Beyond the term “use,” contractors need clarification on several other issues. Though “reasonable inquiry”—the term used in the rule to describe the process contractors must go through to represent compliance—does have a definition in the rule, commenters said it’s still confusing.
The NDIA letter argues the phrase “any information in the entities [sic] possession” is too vague, and could include information that is speculative or inaccurate, or drawn from outside sources like media reports. NDIA’s letter stipulates reasonable inquiry should include information sourced internally related to contracts and supply chain functions and information provided to an entity by the government.
BSA agreed reasonable inquiry is another phrase that needs a better definition, though Ross added it is not as important an issue as defining “use.” Ross also pointed to the “any information” phrase as the key pain point.
“The idea is that the reasonable inquiry is designed as a way to reduce the burden on the companies to comply with the rule,” Ross said. “But in fact, because of phrases like that in the definition, it's not clear that it actually reduces the burden.”
Unresolved issues still abound in interpreting to whom the regulation applies as well. Though Part B is not meant to flow down the supply chain to subcontractors, right now the rule is written so broadly that no one is certain how much supply chain policing needs to be done.
In its comments, the Coalition for Government Procurement emphasized application of the rule should be limited to prime contractors, and the letter states the rule should not be expanded to include domestic parent companies or affiliates of the prime contractors.

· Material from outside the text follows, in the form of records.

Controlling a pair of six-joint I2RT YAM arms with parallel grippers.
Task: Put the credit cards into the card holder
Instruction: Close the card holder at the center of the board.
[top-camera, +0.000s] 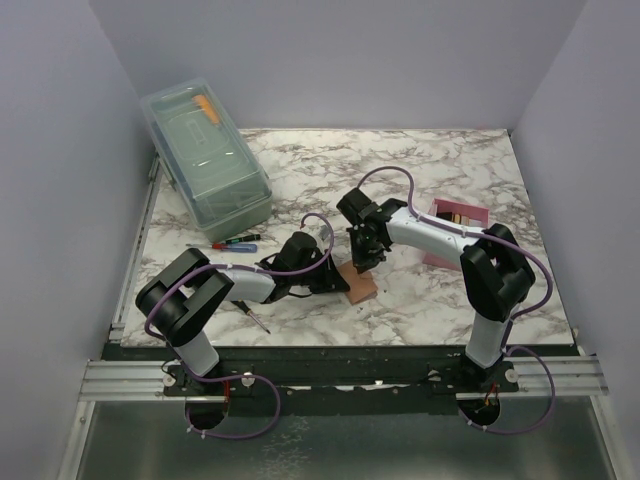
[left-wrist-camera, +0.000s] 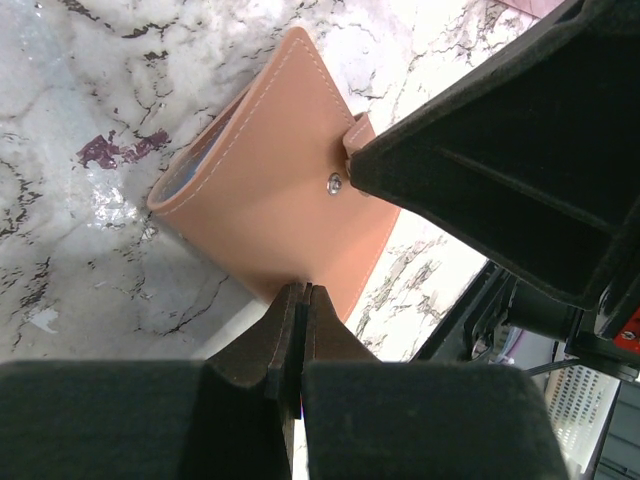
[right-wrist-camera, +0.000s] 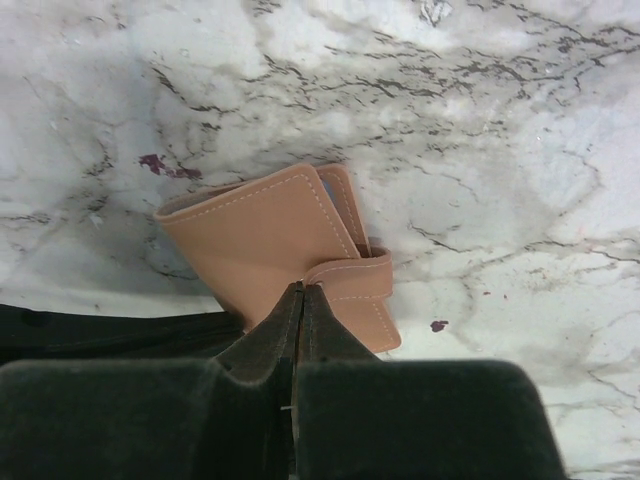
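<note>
The tan card holder (top-camera: 358, 284) lies near the table's front middle, its strap unsnapped and its stud bare (left-wrist-camera: 333, 183). Pale blue shows in its open side (left-wrist-camera: 188, 172). My right gripper (right-wrist-camera: 303, 290) is shut, and its tips pinch the end of the curled strap (right-wrist-camera: 350, 275). My left gripper (left-wrist-camera: 302, 292) is shut, with its tips against the holder's near edge (left-wrist-camera: 290, 215); nothing shows between its fingers. The credit cards show only as dark and yellowish edges (top-camera: 456, 212) in the pink tray, too small to tell apart.
The pink slotted tray (top-camera: 445, 250) stands right of the holder, beside the right arm. A clear lidded box (top-camera: 205, 165) sits at the back left. Small screwdrivers lie at the left (top-camera: 235, 242) and near the front edge (top-camera: 256, 318). Walls close in three sides.
</note>
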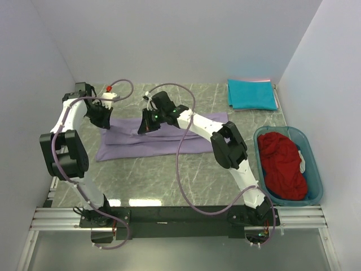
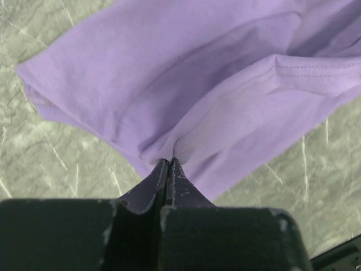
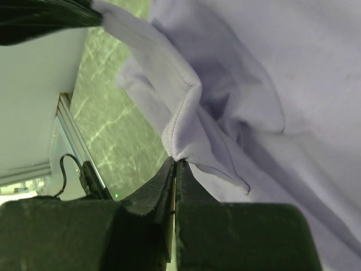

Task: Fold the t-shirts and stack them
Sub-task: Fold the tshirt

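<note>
Grey-green marbled table (image 1: 169, 180), white walls (image 1: 169, 39) on three sides. Nearest, at right edge: translucent teal bin (image 1: 317, 179) holding crumpled dark red t-shirt (image 1: 282, 164). Mid-table: lavender t-shirt (image 1: 169, 144), folded into a flat band, long axis running left–right across table. Right arm (image 1: 228, 148) crossing over band's right half; left arm (image 1: 65, 152) off its left end. At band's far edge: left gripper (image 1: 105, 126) clamped tight on fabric near left end, cloth puckered at tips. Right gripper (image 1: 144, 130) pinched likewise on fabric nearer middle, stitched hem bunched at tips. Far right corner: teal t-shirt (image 1: 252, 94), folded flat into a rectangle, well apart from lavender one.
</note>
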Available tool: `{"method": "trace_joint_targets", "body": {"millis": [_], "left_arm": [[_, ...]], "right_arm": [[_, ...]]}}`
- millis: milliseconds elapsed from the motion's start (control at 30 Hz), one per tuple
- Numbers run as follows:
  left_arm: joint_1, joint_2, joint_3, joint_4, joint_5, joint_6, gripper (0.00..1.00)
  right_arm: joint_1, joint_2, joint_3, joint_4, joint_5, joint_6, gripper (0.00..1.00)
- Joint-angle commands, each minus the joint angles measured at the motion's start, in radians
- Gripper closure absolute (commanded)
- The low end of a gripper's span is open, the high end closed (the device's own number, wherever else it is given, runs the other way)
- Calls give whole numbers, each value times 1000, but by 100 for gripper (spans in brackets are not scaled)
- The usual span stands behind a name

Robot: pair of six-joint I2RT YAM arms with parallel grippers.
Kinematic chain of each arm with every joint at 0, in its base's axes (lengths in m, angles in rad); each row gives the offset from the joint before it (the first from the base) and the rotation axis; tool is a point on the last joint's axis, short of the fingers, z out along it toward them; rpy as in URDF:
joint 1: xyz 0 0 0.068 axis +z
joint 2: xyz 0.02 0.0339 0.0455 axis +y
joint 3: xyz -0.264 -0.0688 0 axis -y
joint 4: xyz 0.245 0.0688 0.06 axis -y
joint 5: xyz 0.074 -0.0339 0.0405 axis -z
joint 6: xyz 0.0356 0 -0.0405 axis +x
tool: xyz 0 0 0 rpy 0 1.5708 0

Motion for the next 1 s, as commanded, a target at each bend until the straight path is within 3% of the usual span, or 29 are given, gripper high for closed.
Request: {"method": "trace_joint_targets", "body": {"millis": [0, 333, 667, 967], "left_arm": [[9, 30, 50, 33, 31, -44, 99], [20, 67, 45, 226, 36, -153, 99], [20, 153, 90, 319, 24, -177, 99], [18, 133, 68, 376, 16, -214, 99]], "right_arm": [[-9, 55, 65, 36, -25, 17, 100], [-41, 103, 85, 101, -2, 46, 100], [-80, 109, 97, 173, 11, 59, 100], [-89, 103, 93, 177, -11, 63, 100]]}}
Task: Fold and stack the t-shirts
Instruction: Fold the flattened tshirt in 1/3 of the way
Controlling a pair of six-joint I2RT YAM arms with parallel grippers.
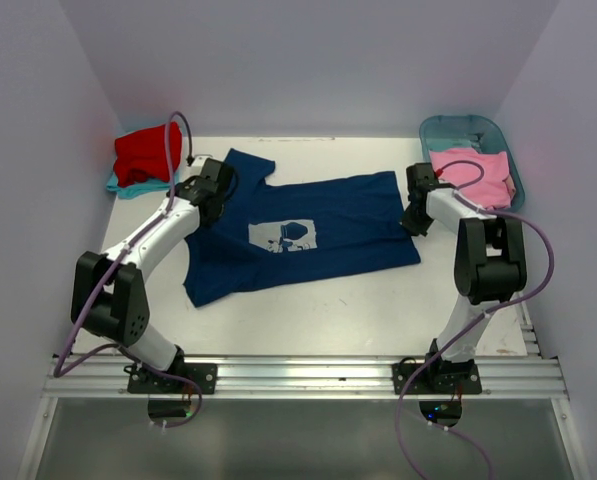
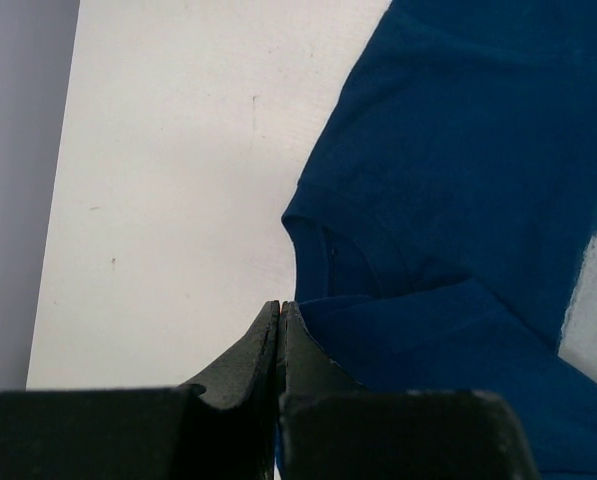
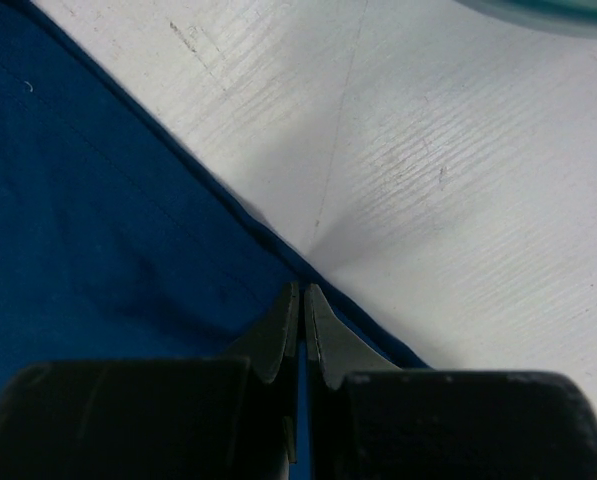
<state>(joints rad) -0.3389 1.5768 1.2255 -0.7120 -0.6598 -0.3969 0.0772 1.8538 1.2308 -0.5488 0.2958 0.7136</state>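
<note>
**A:** Start with the biggest thing. Where is the white table point(image 1: 308, 310) bare?

**B:** Ahead and to the left of the left gripper's point(image 2: 279, 306) fingertips, and ahead and to the right of the right gripper's point(image 3: 300, 290) fingertips.

**A:** And the navy t-shirt point(image 1: 348, 215)?

**B:** It is spread flat between the two pairs of fingers, with its pale print point(image 1: 283, 236) facing up. The collar end is at the left fingers and the hem end at the right ones.

**A:** What is on the outer sides?

**B:** Beyond the right fingers stands the teal tub point(image 1: 458, 128), with a pink t-shirt point(image 1: 478, 175) draped over its near rim. Beyond the left fingers, in the far corner, a red t-shirt point(image 1: 143, 152) sits on top of a teal t-shirt point(image 1: 118, 186).

**A:** How do the left fingers stand?

**B:** They are pressed together, tip against tip. The collar's curve is just ahead and to the right of them, and the cloth reaches the right finger's flank. I cannot tell if any cloth is nipped between them.

**A:** And the right ones?

**B:** They are clamped on the hem. A strip of navy shows in the slit between them, and the hem line runs off ahead and to the left, with the cloth on their left.
</note>
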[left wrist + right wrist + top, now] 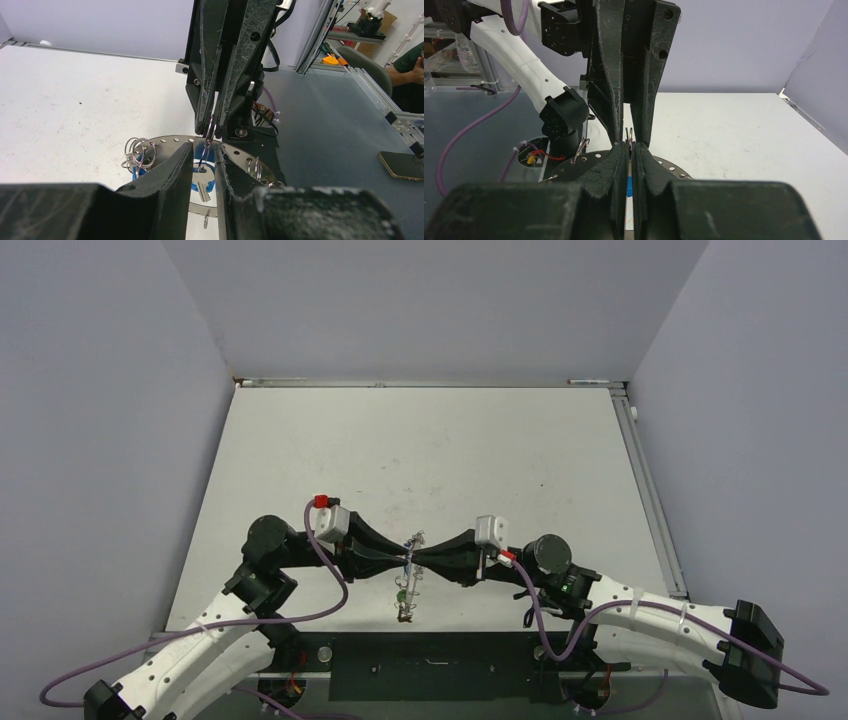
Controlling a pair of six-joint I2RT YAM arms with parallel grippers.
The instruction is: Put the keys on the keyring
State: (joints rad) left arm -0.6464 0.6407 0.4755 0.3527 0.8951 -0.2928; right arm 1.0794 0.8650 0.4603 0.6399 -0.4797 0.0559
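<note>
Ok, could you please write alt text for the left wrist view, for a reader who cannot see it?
The right gripper points down, shut on a small ring from which a blue-tagged key hangs, between the slightly parted fingers of the left gripper. Below is the wide grey keyring, holes along its rim.

The keyring (167, 140) is flat grey metal with a dull sheen. The key (202, 189) is bright metal with a blue plastic tag. The left gripper (205, 148) is rough, scuffed black plastic, the table (75, 100) matt white.
</note>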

The FAR Council in the interim rule indicated it was considering extending the regulation to parents and affiliates.
“Members do not believe this expansion is helpful, as it would impose a heavy financial and operational burden on contractors, especially larger entities with multiple affiliates, with little meaningful benefit to the government,” the letter reads.
One commenter put it in even clearer terms: J. William Koegel, Jr., representing CACI International, Inc., said the fact that primes don’t need to flow down Part B requirements “is of no help.”
“No contractor performing overseas realistically will be able to represent it does not use covered equipment in performing Government contracts or in non-Government contract operations,” Koegel said.
Another issue revolves around the waiver process. Even if companies go through the arduous process of applying for one, waivers are limited with hard deadlines. Part B waivers expire Aug. 13, 2022.
Matory said in some industry calls that included lawmakers, Congressional offices pointed to the waiver process as something to soften the burdens associated with implementation. But the General Services Administration said in a feedback session Thursday there are steep requirements for getting waivers, and that they would likely be a rarity.
In order to get a waiver, contractors have to already identify specific equipment or services for which the waiver is needed. A business can’t ask for a waiver so that it can have more time to search through its supply chain and identify equipment or services for which it needs to find replacements.
“That's where the waivers aren't really helpful,” Matory said. “And again, they are sort of going to be one-offs.”